What the exercise asks: Once the line containing "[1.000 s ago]" is found in the data below, repeat it and every later line exactly, leaving the pictures out.

Exercise data:

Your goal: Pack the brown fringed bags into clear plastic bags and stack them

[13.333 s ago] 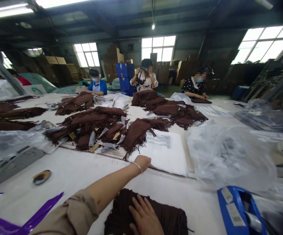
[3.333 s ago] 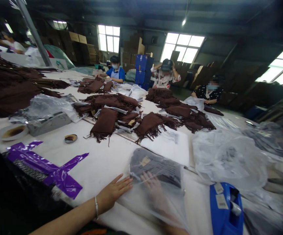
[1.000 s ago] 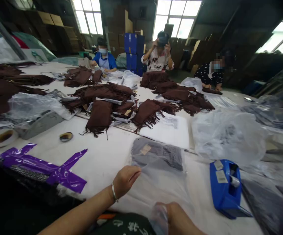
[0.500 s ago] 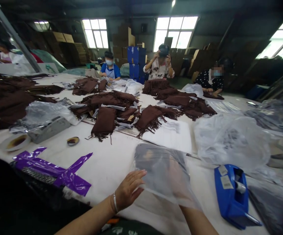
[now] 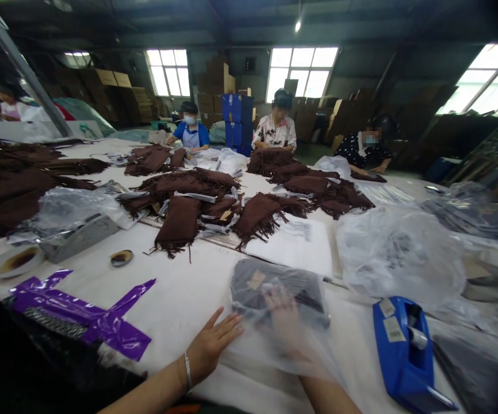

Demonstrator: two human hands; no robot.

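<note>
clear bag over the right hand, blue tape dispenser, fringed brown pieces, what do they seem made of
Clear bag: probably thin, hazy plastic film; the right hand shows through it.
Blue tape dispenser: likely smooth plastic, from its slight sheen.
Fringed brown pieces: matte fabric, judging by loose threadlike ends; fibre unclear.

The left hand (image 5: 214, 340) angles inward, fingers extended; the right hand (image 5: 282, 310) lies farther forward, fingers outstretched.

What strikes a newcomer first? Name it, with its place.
Probably the brown fringed cloths heaped across the middle of the table. Nearer, the right hand lies inside a clear bag with a folded dark cloth. Purple strips mark the front left, a blue tape dispenser the front right.
</note>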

Result for this task:
[1.000 s ago] 
[0.500 s ago] 
[now] 

Demonstrator: two human hands; no robot.

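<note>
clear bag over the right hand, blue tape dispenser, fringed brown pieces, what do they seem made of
Clear bag: probably thin, hazy plastic film; the right hand shows through it.
Blue tape dispenser: likely smooth plastic, from its slight sheen.
Fringed brown pieces: matte fabric, judging by loose threadlike ends; fibre unclear.

The left hand (image 5: 214, 340) angles inward, fingers extended; the right hand (image 5: 282, 310) lies farther forward, fingers outstretched.

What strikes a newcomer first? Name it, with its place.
Probably the brown fringed cloths heaped across the middle of the table. Nearer, the right hand lies inside a clear bag with a folded dark cloth. Purple strips mark the front left, a blue tape dispenser the front right.
</note>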

The exercise requires nothing more than what has been given.